TASK STATEMENT>
Please copy, with no word changed, only the run of lines that opens with the line containing "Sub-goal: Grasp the" and closes with the last line below.

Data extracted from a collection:
-- Opening Marker --
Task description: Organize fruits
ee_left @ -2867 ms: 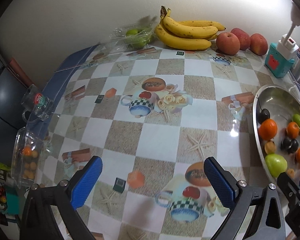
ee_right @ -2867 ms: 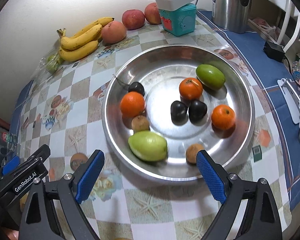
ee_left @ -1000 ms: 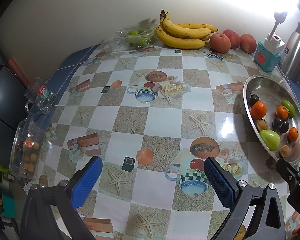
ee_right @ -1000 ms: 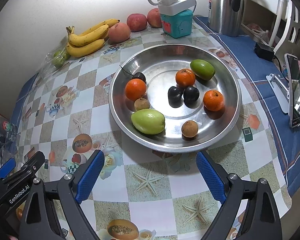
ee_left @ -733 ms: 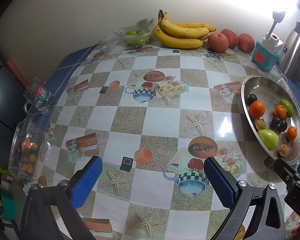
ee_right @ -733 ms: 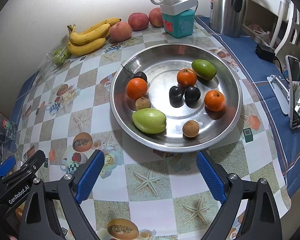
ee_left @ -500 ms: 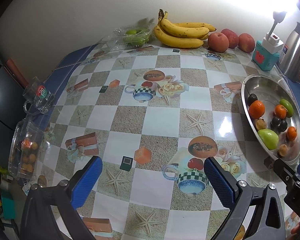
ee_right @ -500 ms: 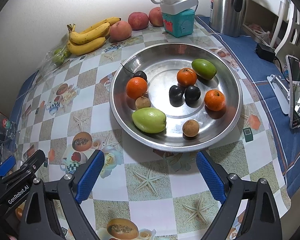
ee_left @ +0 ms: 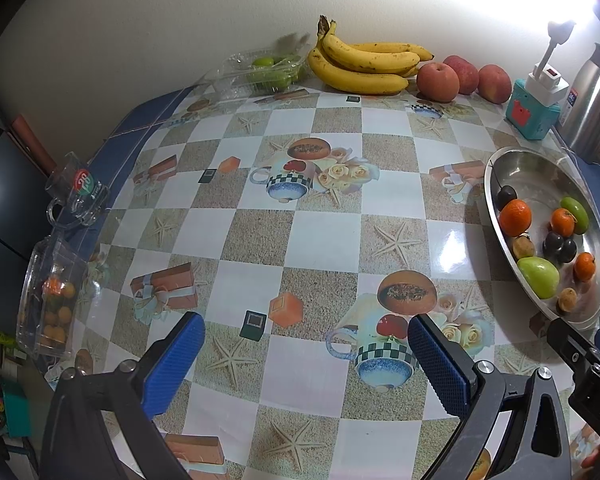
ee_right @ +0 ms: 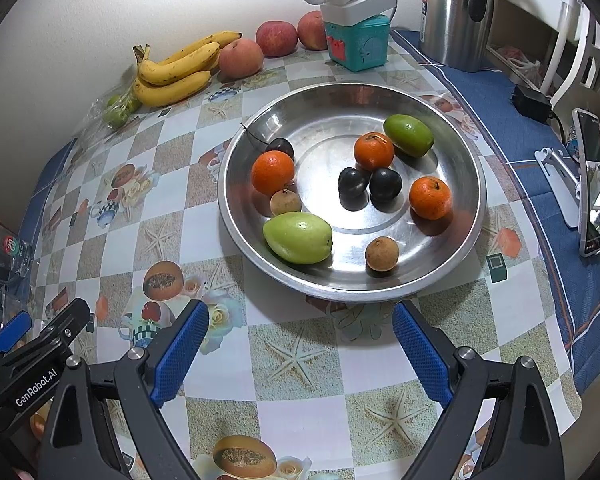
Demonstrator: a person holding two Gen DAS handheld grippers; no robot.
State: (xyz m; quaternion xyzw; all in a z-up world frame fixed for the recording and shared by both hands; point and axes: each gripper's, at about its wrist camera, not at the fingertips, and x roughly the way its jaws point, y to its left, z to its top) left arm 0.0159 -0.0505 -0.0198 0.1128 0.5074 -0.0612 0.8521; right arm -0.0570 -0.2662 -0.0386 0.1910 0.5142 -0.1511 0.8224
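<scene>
**Both grippers hanging wide open over the table, nothing grabbed**

You're holding the right gripper (ee_right: 300,344) just in front of the steel bowl (ee_right: 470,152), jaws spread wide, nothing sitting between the blue pads (ee_right: 180,354). The near rim of the bowl is lying just past the fingertips.

Inside the bowl you're looking at three oranges (ee_right: 273,172), two dark plums (ee_right: 385,184) touching each other in the middle, another dark fruit with a stem (ee_right: 280,146) tucked behind the left orange, a big pale green fruit (ee_right: 298,237) near the front rim, a darker green one (ee_right: 408,135) at the back beside an orange, and two small brown round fruits (ee_right: 381,254), one touching the pale green fruit, one alone at the front.

Your left gripper (ee_left: 306,354) is hovering over the checkered tablecloth (ee_left: 324,236), also gaping and gripping nothing. The bowl is sitting off to its right.

Along the wall, the bananas (ee_left: 364,68) are lying beside three red apples (ee_left: 438,81), with a clear bag of green fruit (ee_left: 268,70) on the bananas' other side. A teal box with a white power strip on top (ee_right: 358,42) and a steel kettle (ee_right: 456,16) are standing behind the bowl. At the table's left edge there's a glass mug (ee_left: 78,192) and a clear tub of small orange fruit (ee_left: 52,300).
</scene>
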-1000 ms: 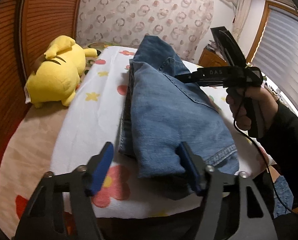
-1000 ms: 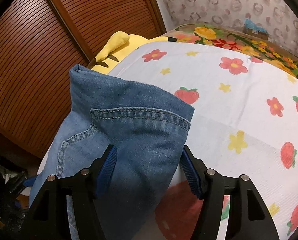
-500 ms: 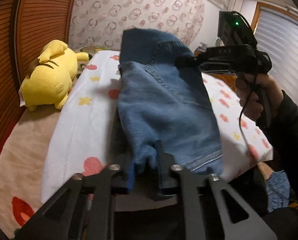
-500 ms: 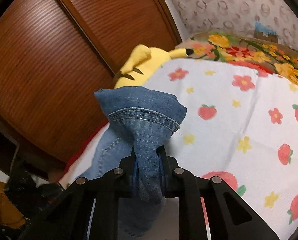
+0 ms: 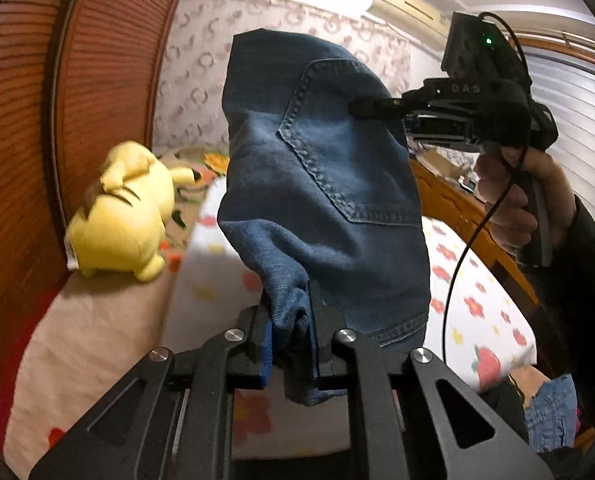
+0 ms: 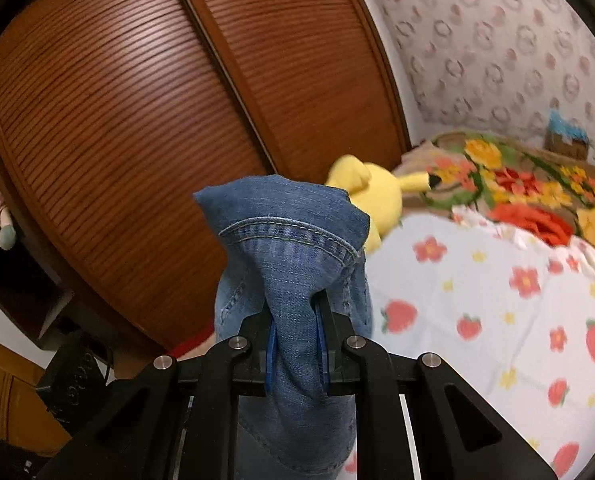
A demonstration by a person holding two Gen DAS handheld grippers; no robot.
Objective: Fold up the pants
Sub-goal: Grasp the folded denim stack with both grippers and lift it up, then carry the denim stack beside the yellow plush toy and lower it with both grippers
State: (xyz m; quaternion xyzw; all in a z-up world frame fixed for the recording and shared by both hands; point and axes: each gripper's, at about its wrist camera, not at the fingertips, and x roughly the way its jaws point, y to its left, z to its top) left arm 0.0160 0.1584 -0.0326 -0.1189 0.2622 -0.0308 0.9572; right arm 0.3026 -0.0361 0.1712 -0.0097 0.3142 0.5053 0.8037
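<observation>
The blue denim pants (image 5: 321, 184), already doubled into a thick bundle with a stitched back pocket facing the left wrist camera, hang in the air above the white bed sheet printed with flowers and strawberries (image 5: 473, 280), lifted clear of it between two tools. The left hand-held gripper (image 5: 291, 340) has just closed and now pinches a bunched corner of denim at 6 o'clock in its own view. The right hand-held gripper (image 6: 295, 344) has likewise just closed, and it clamps a fold just below the stitched hem band; seen from the left wrist it bites the bundle's edge at 2 o'clock (image 5: 371, 107).

Risks, as I judge them: each bite takes several stacked layers, so an inner layer could slide free and let the fold sag open. If the two holds move unevenly, the bundle may twist and land crooked. Swinging toward 9 o'clock could brush the yellow plush toy with brown stripes (image 5: 117, 216), which lies on the bed near the ribbed reddish-brown wooden wardrobe doors (image 6: 137, 100).

No container for the pants is visible; only a small blue-topped box (image 6: 567, 140) stands at the far end of the bed, contents unreadable.
</observation>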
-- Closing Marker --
EXERCISE SOLUTION>
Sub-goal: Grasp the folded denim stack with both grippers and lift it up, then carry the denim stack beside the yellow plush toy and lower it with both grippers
State: (xyz m; quaternion xyzw; all in a z-up world frame fixed for the recording and shared by both hands; point and axes: each gripper's, at about its wrist camera, not at the fingertips, and x roughly the way its jaws point, y to its left, z to its top) left arm 0.0160 0.1584 -0.0326 -0.1189 0.2622 -0.0308 0.9572; right arm 0.3026 -0.0361 0.1712 -0.0097 0.3142 0.5053 0.8037
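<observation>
The blue denim pants (image 5: 321, 184), already doubled into a thick bundle with a stitched back pocket facing the left wrist camera, hang in the air above the white bed sheet printed with flowers and strawberries (image 5: 473, 280), lifted clear of it between two tools. The left hand-held gripper (image 5: 291, 340) has just closed and now pinches a bunched corner of denim at 6 o'clock in its own view. The right hand-held gripper (image 6: 295, 344) has likewise just closed, and it clamps a fold just below the stitched hem band; seen from the left wrist it bites the bundle's edge at 2 o'clock (image 5: 371, 107).

Risks, as I judge them: each bite takes several stacked layers, so an inner layer could slide free and let the fold sag open. If the two holds move unevenly, the bundle may twist and land crooked. Swinging toward 9 o'clock could brush the yellow plush toy with brown stripes (image 5: 117, 216), which lies on the bed near the ribbed reddish-brown wooden wardrobe doors (image 6: 137, 100).

No container for the pants is visible; only a small blue-topped box (image 6: 567, 140) stands at the far end of the bed, contents unreadable.
</observation>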

There is nothing further in this answer.